Latest working kernel version: Only rarely passes test in multidevice fs config on 2.6.29-rc2 Earliest failing kernel version: Prior to mainline merge Distribution: uname -a: Linux bl465cb.lnx.usa.hp.com 2.6.29-rc2-enw #1 SMP Sat Jan 17 14:19:15 EST 2009 x86_64 GNU/Linux Hardware Environment: dual socket, quad core Intel and AMD x86_64 systems with backplane RAID btrfs-show: Label: none uuid: e62fdd84-0dbd-4a66-a58b-6bb6399f8f2b Total devices 6 FS bytes used 4.40GB devid 3 size 68.33GB used 13.00GB path /dev/cciss/c1d2 devid 5 size 68.33GB used 12.01GB path /dev/cciss/c1d4 devid 1 size 68.33GB used 12.02GB path /dev/cciss/c1d0 devid 4 size 68.33GB used 13.00GB path /dev/cciss/c1d3 devid 2 size 68.33GB used 12.00GB path /dev/cciss/c1d1 devid 6 size 68.33GB used 12.01GB path /dev/cciss/c1d5 Btrfs v0.18-12-ge3b0f66 Software Environment: autotest client modified to run fstress on btrfs file system mounted as: /dev/cciss/c1d5 on /mnt type btrfs (rw) Problem Description: fstress routinely induces I/O stalls (where I/O appears to cease while fstress fails to make forward progress) when run against a multi-device btrfs file system. This behavior is generally reproducable, though once in a while it will not occur and fstress will run to completion. The behavior tends to appear some (variable) time into the run - typically more than an hour. Once the bug occurs, iostat will report some (variable) percentage of iowait and no I/O activity. This bug has also been reproduced using btrfs-unstable as of 28 Jan 09, commit a717531942f488209dded30f6bc648167bcefa72. This bug does not occur on single device btrfs file systems; a fix Chris made some time ago and prior to the mainline merge addressed a similar problem in that configuration. Voluminous sysrq-w backtraces taken after the bug appeared are available: 2.6.29-rc2: http://free.linux.hp.com/~enw/multiiostall-2.6.29-rc2 btrfs-unstable: http://free.linux.hp.com/~enw/multiiostall-unstable Please note that the I/O errors at mount reported in the -rc2 log snippet have not occurred in other test configurations and are believed to be unrelated. Steps to reproduce: 1) mkfs multidevice fs 2) mount w/o options 3) run fstress (as found in autotest) against the mount point
I've reproduced this one here and have a patch in testing. Thanks!
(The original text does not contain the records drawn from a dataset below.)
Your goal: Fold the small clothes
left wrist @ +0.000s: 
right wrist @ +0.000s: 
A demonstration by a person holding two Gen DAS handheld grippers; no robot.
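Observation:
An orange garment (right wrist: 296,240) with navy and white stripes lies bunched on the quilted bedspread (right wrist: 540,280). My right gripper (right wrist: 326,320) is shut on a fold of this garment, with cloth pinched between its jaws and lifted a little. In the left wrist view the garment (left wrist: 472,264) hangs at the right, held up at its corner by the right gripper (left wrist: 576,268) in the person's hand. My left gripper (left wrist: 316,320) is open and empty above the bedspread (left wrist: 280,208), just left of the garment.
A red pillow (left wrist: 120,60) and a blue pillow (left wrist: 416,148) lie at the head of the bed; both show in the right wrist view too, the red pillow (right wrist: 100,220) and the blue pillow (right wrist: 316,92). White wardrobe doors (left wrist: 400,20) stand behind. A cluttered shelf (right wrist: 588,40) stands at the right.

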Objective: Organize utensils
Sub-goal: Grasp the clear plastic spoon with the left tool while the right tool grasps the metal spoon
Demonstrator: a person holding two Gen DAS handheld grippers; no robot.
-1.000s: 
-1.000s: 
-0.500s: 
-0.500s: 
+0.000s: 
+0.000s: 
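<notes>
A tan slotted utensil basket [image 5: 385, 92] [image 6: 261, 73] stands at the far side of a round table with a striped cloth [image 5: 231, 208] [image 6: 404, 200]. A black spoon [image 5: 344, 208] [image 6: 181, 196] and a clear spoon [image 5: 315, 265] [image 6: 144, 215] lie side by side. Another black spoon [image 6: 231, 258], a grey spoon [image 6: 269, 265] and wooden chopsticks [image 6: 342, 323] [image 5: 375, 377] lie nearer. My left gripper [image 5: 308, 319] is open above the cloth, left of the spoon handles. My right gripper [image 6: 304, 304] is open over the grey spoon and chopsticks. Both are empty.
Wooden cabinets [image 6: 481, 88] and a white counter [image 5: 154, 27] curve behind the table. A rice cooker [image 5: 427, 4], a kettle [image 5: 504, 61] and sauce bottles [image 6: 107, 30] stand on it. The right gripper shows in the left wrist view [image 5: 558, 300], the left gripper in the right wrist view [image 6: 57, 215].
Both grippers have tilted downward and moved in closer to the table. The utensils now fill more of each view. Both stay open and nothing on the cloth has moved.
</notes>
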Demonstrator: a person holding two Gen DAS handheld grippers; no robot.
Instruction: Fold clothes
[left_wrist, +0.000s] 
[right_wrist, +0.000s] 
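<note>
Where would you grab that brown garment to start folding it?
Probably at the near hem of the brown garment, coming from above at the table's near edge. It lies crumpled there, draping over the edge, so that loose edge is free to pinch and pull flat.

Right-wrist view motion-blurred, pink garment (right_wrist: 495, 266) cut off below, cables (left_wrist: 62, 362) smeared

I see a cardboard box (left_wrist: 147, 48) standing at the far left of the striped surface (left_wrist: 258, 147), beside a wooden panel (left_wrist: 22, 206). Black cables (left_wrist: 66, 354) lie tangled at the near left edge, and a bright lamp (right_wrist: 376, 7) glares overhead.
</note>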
Bug reproduced reliably in 2.6.29-rc3 testing (did not include fix). Numerous tests using btrfs-unstable from 29 Jan (which includes a fix for this bug) on uncompressed filesystems have passed cleanly, so the patch looks good. Testing included both multi- and single device filesystems for completeness. Side note: testing of fix for #12563 on same btrfs-unstable base has resulted in occasional I/O stalls on one subset of my test configurations using compressed filesystems, implying that there may be other holes to close. However, Chris has previously noted that we may not be ready for compressed fstress testing just yet.
Great, I'll close this one down.